Le Basculement Énergétique Mondial Le 18 février 2026, l’échiquier énergétique mondial ne regarde plus uniquement vers le Golfe Persique, mais vers le Canal du Mozambique et les eaux profondes de l’Angola. Avec la maturité des projets Coral North et Golfinho, le Mozambique intègre officiellement le top 5 mondial des exportateurs de GNL (Gaz Naturel Liquéfié).
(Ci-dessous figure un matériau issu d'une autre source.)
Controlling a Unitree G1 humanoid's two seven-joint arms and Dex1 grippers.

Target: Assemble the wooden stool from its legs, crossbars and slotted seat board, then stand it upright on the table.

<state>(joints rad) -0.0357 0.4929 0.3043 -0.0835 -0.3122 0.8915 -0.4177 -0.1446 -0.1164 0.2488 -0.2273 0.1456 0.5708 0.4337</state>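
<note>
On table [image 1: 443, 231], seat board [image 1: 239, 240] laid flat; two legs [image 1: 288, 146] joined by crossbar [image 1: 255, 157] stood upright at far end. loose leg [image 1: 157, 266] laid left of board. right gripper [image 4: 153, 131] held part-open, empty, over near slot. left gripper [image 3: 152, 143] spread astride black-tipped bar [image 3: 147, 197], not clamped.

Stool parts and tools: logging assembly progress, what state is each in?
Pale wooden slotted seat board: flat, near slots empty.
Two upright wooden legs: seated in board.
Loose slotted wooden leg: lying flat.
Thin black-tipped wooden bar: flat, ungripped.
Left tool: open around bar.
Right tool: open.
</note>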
Pour Africanova, cette ascension n’est pas seulement une manne financière, c’est un levier de souveraineté.
L’Angola : La Renaissance par l’Ultra-Profond Longtemps dépendant de gisements vieillissants, l’Angola a réussi son pari de revitalisation grâce à des incitations fiscales audacieuses attirant TotalEnergies et Azule Energy. Les nouveaux champs en eaux ultra-profondes, exploités avec des technologies de capture de carbone intégrées, font de Luanda le champion de l’extraction « bas carbone ». L’article analyse comment la Sonangol est passée d’une simple compagnie d’État à un opérateur technique capable de rivaliser avec les majors occidentales.
Le Défi de la Transformation Locale : Le « Local Content » L’enjeu de 2026 est d’éviter la malédiction des ressources. Le Mozambique a imposé une loi stricte sur le contenu local : 40% des services liés au gaz doivent être fournis par des entreprises nationales. Cette stratégie crée une classe moyenne industrielle et technologique. Africanova souligne que l’extraction brute ne suffit plus ; l’Afrique exige désormais le raffinage et la pétrochimie sur son sol pour alimenter son propre développement.

Géopolitique de l’Énergie : L’Axe Maputo-Luanda-Europe Alors que l’Europe cherche désespérément à diversifier ses sources loin de l’instabilité eurasiatique, l’Afrique s’impose comme le partenaire fiable. Mais ce partenariat est désormais d’égal à égal. Les contrats signés en 2026 incluent systématiquement des clauses de transfert de technologie et de financement de projets d’énergies renouvelables locaux, faisant du gaz le pont vers la transition verte africaine.